Besonders gute Erinnerungen hat die Goldschmiedin Guesnet an das FORUM OSTWEST 1996. Edward Lazikowski aus Lodsch, damals schon vertreten in berühmten Museen von Polen und bis Russland, war ihr Gast und „besetzte“ Areal Garten und Haus mit einer gigantischen Installation als Beitrag zu dem Projekt „zeitweise öffentlich“: Kiefernstämme umringen die alte Eiche am Eingang des weitläufigen Gartens, tauchen ein in den kleinen Teich, gelangen durch das Wohnzimmerfenster in das Innere des Hauses. Immer dünner werden die Stämme, die sich um Tische, Stühle und das Inventar winden und schließlich am Kamin enden. Oben auf den Kaminofen führt eine kleine Leiter ins Leere. „Das Holz hat Angst vor dem Feuer“, erklärte der Künstler das jähe Ende der Stämme vor dem Kachelofen.

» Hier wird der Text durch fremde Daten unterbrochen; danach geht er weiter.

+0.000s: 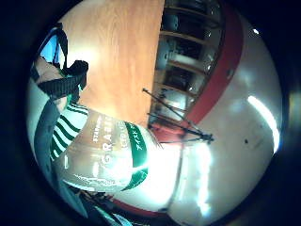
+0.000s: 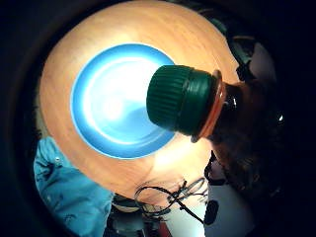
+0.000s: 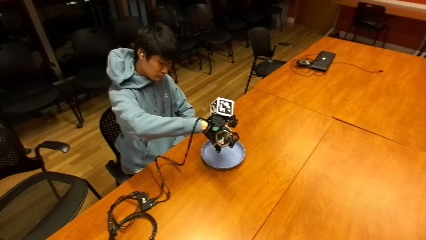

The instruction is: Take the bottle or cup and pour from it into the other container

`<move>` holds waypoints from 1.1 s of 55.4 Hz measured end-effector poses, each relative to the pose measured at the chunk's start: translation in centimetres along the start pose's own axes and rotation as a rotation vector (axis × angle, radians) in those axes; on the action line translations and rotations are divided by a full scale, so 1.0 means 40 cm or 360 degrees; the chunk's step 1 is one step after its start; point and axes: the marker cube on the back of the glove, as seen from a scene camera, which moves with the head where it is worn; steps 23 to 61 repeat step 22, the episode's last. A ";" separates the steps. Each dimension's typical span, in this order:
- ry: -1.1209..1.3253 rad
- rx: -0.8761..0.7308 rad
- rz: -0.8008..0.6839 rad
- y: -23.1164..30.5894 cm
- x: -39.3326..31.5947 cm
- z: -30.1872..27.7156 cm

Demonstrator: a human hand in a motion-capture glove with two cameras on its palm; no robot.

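Gloved and raised above the tabletop (image 3: pixel 319 165), the right hand (image 3: pixel 214 128) is wrapped around a bottle (image 1: pixel 106 153) — the little-finger-side palm view shows its green-and-white label pressed close against the palm, with strap and fingers around it. From the outside view the bottle sits in the hand directly over a blue bowl (image 3: pixel 223 155) that rests on the wood near the person's edge of the tabletop. The thumb-side palm view looks down along the bottle's neck: a green cap (image 2: pixel 180 100) hangs over the bowl's rim and inner wall, and the bottle appears tipped toward the bowl.

As for progress, the pick-up looks done and the bottle has been brought to the receiving container, so the pouring stage is at hand. Yet the cap seems to be on the neck, and no liquid or other contents show in the bowl — its inside reads as plain blue. I judge that the pour itself is still left, or is only being mimed with the cap closed. Setting the bottle back down also remains.
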 end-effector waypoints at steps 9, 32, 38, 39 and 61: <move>0.0116 -0.0034 -0.0029 -0.021 -0.013 -0.028; -0.0088 -0.0031 0.0107 -0.038 -0.038 -0.051; -0.0088 -0.0031 0.0107 -0.038 -0.038 -0.051; -0.0088 -0.0031 0.0107 -0.038 -0.038 -0.051; -0.0088 -0.0031 0.0107 -0.038 -0.038 -0.051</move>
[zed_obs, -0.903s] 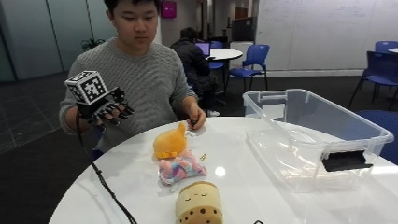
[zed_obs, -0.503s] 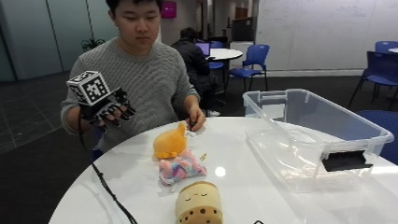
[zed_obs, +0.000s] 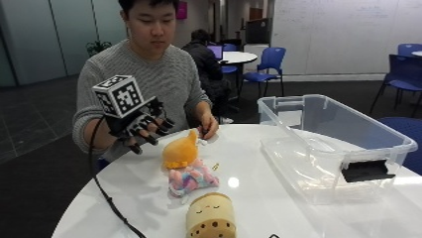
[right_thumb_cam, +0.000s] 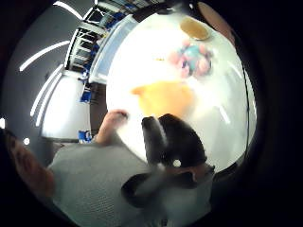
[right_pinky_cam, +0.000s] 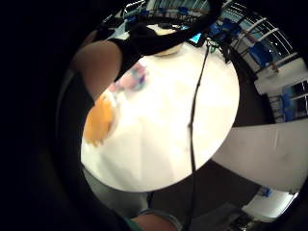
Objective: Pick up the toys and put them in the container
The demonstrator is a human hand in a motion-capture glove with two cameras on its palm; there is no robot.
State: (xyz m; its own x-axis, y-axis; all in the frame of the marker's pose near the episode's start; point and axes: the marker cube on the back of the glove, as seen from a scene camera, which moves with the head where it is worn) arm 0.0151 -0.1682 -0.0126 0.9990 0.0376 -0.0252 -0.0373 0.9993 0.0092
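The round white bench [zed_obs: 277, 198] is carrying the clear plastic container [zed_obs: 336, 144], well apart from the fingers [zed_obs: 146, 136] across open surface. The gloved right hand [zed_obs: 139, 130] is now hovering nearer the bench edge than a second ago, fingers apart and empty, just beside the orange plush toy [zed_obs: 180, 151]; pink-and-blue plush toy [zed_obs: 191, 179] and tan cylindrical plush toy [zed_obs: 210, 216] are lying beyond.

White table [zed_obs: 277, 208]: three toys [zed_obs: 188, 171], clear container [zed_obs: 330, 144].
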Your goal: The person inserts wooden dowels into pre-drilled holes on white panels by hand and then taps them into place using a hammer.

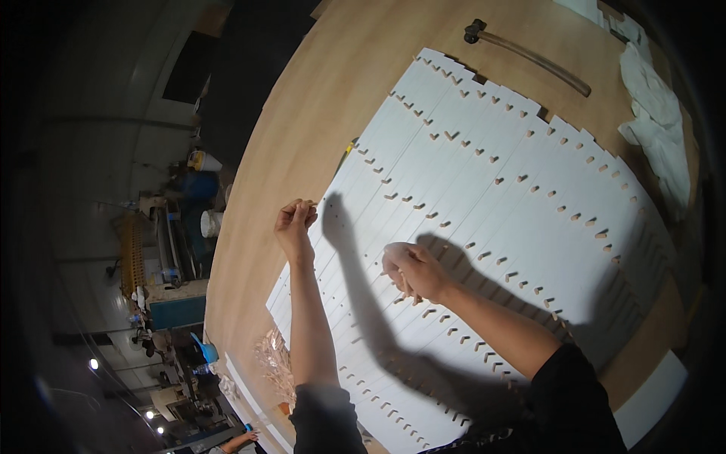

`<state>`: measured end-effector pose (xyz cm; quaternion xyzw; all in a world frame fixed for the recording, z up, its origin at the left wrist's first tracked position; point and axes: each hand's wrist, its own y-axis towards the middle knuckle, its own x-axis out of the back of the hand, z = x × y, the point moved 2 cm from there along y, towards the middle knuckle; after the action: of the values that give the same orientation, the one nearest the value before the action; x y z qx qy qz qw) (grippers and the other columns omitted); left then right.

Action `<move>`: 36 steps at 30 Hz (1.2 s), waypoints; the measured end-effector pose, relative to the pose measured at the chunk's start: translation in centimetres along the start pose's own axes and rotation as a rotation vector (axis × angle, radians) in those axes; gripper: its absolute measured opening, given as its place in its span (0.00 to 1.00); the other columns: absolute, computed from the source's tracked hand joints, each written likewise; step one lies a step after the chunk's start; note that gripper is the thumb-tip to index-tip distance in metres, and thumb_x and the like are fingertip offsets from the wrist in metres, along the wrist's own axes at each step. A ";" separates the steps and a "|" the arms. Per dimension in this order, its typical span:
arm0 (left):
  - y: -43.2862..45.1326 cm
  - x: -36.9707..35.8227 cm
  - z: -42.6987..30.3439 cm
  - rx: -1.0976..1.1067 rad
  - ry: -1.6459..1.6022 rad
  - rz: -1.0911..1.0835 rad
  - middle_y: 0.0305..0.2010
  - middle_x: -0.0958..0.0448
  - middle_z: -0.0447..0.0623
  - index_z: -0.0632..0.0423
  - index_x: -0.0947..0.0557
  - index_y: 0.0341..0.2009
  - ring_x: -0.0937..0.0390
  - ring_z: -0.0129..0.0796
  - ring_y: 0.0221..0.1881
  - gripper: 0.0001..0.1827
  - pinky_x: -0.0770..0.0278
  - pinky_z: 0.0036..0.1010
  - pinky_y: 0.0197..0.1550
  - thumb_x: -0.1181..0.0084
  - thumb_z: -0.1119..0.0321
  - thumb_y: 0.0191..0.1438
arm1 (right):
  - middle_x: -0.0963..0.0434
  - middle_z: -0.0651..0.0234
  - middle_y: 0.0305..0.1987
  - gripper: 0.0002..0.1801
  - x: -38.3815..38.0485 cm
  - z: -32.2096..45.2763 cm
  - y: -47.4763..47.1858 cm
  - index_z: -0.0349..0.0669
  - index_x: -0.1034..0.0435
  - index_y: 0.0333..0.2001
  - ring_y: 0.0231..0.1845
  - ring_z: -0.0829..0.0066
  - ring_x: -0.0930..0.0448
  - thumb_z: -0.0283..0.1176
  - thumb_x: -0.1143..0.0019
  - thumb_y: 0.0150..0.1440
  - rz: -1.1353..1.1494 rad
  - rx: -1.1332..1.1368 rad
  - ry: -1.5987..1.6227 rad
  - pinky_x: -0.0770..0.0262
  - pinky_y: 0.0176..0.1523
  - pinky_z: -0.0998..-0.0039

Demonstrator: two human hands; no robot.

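White boards [431, 164] lie side by side before me, with rows of wooden dowels [418, 206] standing up from them. Over their left edge, my left hand [296, 218] pinches a wooden dowel [311, 203] between thumb and fingers. Small dark holes [336, 215] show in the boards just right of that hand. My right hand [417, 269] is curled above the middle of the boards and grips several loose dowels [407, 286], which poke out below the palm. Its fingertips are partly blurred.
A ball-peen hammer [527, 57] lies on the wooden tabletop [266, 164] beyond the boards. White cloth or sheeting [652, 108] lies at the far right. A clear plastic bag of dowels [273, 360] sits at the near left. Another person's arm [239, 440] shows at the bottom left.
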<state>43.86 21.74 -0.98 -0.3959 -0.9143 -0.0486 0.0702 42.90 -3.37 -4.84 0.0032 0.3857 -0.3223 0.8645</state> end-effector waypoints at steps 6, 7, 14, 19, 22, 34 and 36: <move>3.2 0.1 3.8 -0.006 0.159 -0.062 0.26 0.23 0.49 0.61 0.24 0.31 0.27 0.26 0.24 0.04 0.28 0.19 0.27 0.46 0.73 0.54 | 0.41 0.74 0.12 0.25 0.3 -0.7 0.2 0.43 0.40 0.18 0.11 0.85 0.42 0.47 0.66 0.63 0.066 -0.046 0.136 0.44 0.12 0.82; 3.4 0.0 4.0 -0.010 0.170 -0.053 0.26 0.23 0.49 0.61 0.24 0.30 0.27 0.25 0.24 0.04 0.28 0.19 0.27 0.46 0.73 0.54 | 0.41 0.74 0.12 0.26 0.4 -0.8 0.2 0.43 0.40 0.17 0.11 0.85 0.41 0.47 0.66 0.62 0.059 -0.046 0.136 0.44 0.13 0.81; 2.8 -0.1 3.9 -0.172 0.334 -0.028 0.23 0.24 0.47 0.61 0.25 0.27 0.29 0.23 0.23 0.05 0.29 0.18 0.26 0.45 0.74 0.53 | 0.40 0.74 0.14 0.26 0.6 -0.9 0.3 0.44 0.40 0.17 0.14 0.84 0.40 0.48 0.66 0.62 0.064 -0.100 0.147 0.43 0.16 0.80; 3.0 -0.1 3.0 -0.273 0.623 0.011 0.21 0.23 0.49 0.59 0.25 0.24 0.27 0.28 0.22 0.06 0.30 0.22 0.26 0.43 0.73 0.50 | 0.41 0.76 0.15 0.22 0.3 -1.2 0.4 0.43 0.38 0.23 0.12 0.86 0.43 0.47 0.67 0.62 0.071 -0.089 0.214 0.49 0.13 0.81; 3.4 -0.5 1.9 -0.423 0.926 0.072 0.21 0.23 0.51 0.58 0.24 0.22 0.25 0.37 0.22 0.07 0.29 0.28 0.27 0.42 0.70 0.46 | 0.40 0.75 0.15 0.23 0.4 -0.9 0.5 0.46 0.39 0.21 0.14 0.84 0.41 0.48 0.65 0.62 0.051 -0.156 0.311 0.46 0.15 0.81; 1.0 -1.5 1.4 -0.502 0.961 0.065 0.38 0.26 0.55 0.57 0.23 0.43 0.27 0.42 0.37 0.17 0.29 0.33 0.40 0.40 0.67 0.47 | 0.41 0.75 0.14 0.32 0.9 -1.1 0.6 0.44 0.35 0.24 0.12 0.85 0.41 0.61 0.73 0.59 0.093 -0.169 0.444 0.50 0.11 0.84; -2.8 -3.3 0.0 -0.475 0.789 0.096 0.40 0.27 0.55 0.59 0.24 0.43 0.29 0.41 0.43 0.16 0.31 0.30 0.44 0.41 0.69 0.48 | 0.40 0.75 0.14 0.34 0.8 -0.9 0.6 0.43 0.33 0.27 0.11 0.85 0.42 0.63 0.74 0.58 0.046 -0.180 0.446 0.50 0.11 0.84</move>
<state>44.01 17.44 -1.60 -0.3943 -0.7620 -0.4001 0.3222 43.05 -3.12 -6.16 0.0060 0.5938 -0.2582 0.7620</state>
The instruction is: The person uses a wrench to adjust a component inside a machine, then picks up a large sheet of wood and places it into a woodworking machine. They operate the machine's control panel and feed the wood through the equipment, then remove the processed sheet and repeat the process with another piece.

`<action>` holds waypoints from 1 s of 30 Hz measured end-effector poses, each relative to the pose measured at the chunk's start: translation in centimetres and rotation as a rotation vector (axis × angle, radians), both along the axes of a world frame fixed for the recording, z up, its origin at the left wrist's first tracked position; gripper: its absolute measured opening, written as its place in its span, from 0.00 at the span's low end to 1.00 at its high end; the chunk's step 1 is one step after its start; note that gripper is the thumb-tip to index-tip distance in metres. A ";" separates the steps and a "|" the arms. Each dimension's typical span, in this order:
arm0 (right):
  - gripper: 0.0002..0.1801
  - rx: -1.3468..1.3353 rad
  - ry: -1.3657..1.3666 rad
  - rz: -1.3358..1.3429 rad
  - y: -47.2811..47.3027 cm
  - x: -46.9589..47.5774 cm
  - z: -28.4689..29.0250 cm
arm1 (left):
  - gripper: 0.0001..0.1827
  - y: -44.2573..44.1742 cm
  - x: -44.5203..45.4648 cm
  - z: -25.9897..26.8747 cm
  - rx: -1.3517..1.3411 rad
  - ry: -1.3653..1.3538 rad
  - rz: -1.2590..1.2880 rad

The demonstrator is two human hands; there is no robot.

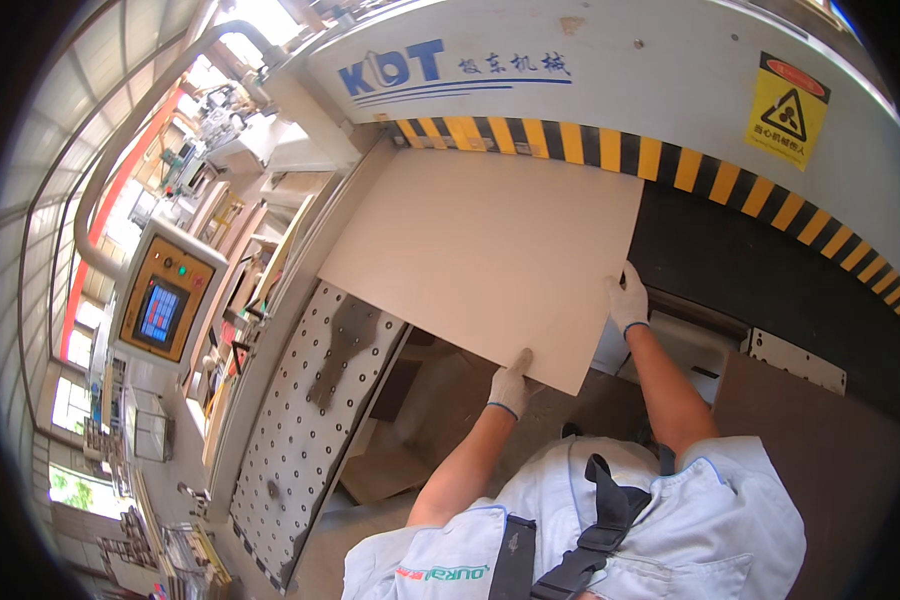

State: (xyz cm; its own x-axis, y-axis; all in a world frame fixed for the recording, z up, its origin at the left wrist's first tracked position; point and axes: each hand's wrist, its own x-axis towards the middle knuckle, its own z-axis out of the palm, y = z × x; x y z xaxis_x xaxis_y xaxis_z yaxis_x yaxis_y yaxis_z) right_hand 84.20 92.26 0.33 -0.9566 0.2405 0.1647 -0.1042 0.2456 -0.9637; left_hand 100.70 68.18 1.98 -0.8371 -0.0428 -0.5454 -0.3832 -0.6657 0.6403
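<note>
A large pale board (487, 247) lies flat, its far edge at the yellow-and-black striped guard (562, 142) of a KDT panel machine (645, 67). Gloved in white, my left hand (510, 386) grips the near edge of the board, thumb on top and fingers underneath. My right hand (628, 300), also gloved, is at the board's right edge, with its fingertips partly hidden. The left side of the board rests along the machine's fence (349, 210). Its near right corner juts out over the gap in front of me.
A support table (300, 435) dotted with small round holes or balls extends at the left. Beyond it hangs a control panel (169, 292) with a lit screen on a curved arm. A brown panel (802, 450) sits at my right, beside the dark machine bed (720, 247). Boards (390, 465) lie below.
</note>
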 end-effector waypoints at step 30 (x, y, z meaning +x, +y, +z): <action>0.25 -0.689 -0.372 0.260 -0.5 22.2 6.0 | 0.26 -8.6 44.4 0.8 -0.445 0.000 0.604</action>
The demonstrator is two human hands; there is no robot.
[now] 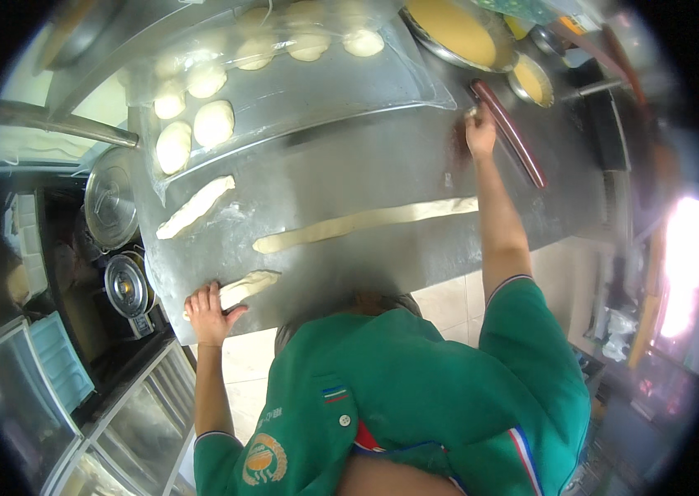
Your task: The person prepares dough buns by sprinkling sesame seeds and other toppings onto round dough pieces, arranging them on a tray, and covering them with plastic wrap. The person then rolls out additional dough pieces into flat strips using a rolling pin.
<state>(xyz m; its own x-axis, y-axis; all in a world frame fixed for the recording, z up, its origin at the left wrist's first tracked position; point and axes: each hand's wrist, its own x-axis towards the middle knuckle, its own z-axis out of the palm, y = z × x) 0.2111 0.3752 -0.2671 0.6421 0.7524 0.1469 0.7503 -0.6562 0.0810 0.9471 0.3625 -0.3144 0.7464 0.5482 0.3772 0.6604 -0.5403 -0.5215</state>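
Observation:
My left hand (208,313) lies over one end of a short dough strip (250,287) at the table's near left corner, thumb spread to the side. My right hand (480,133) reaches to the far right of the steel table, just left of a dark red rolling pin (511,135). Its fingers are bent around something small and whitish that I cannot make out. A long, thin dough strip (362,224) runs across the middle, its right end meeting the outline of my right forearm. Another short dough strip (195,208) lies at the left.
Several dough balls (213,123) sit on a metal tray (300,102), partly under clear plastic film. A large bowl (455,34) and a smaller bowl (532,80) hold yellow contents at the back right. Lidded pots (126,285) stand beyond the table's left edge.

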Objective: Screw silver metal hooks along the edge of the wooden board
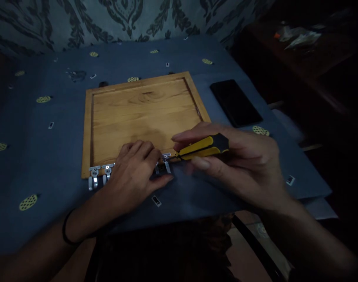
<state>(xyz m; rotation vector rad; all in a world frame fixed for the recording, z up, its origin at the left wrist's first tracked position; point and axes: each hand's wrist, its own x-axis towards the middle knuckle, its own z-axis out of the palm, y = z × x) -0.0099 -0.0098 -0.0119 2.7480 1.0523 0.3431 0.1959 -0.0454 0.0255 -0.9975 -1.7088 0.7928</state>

Noch heute bewahrt Astrid Guesnet die Skizzen und Fotografien von der spektakulären Aktion auf, auch das Gästebuch, indem die vielen Gäste ihre Eindrücke niedergeschrieben hatten. Darunter Annelise Butterwecke: „Verwundete und verbundene Bäume – die Schöpfung ist wirklich tief verwundet. Sucht sie jetzt Zuflucht beim Menschen? In schöner, warmer Umgebung gewinnt sie ein neues Gesicht.“ Erinnerungen tauchen auf an das FORUM OSTWEST 1998, als die Cellistin Danuta Augustyn vom Krakauer Kwartet Dafo bei ihr gewohnt hat. „Es war eine große Gemeinschaft“, sagt Astrid Guesnet. Sie ist mitgegangen zu den Konzerten und der Präsentation der großen Glasinstallation von Alojzy Gryt in Kürten-Bornen bei Helga Reay-Young.
Im Jahr 2009 hat Astrid Guesnet Ewa Latkowska, Künstlerin aus Lodsch, aufgenommen, die beteiligt war an der Präsentation aktueller Papierkunst aus Polen in der Städtischen Galerie Villa Zanders. Es hängen kleine Arbeiten der Künstlerin im Haus, schöne Erinnerungen das die gemeinsamen Gespräche, das morgendliche Kaffeetrinken, die Cello-Klänge, die Haus und Park durchdrangen. Irgendwann, so erzählt Astrid Guesnet, sei auch das polnische Nationalgericht gekocht worden. Teresa, die Frau des Krakauer Fotografen Jan Bujnowski, habe den Schichteintopf mit Backpflaumen und Birnen, Fleisch und Gemüse gekocht. „Wir haben im Sommer auf der Terrasse gefeiert und Bigos gegessen“, denkt sie freudig an die vielen Begegnungen.
Beim FORUM OSTWEST in diesem Jahr wird die osteuropäische Küche ausprobiert bei den Veranstaltungen - polnisch, ukrainisch, belarussisch. Bigos ist sicherlich auch dabei.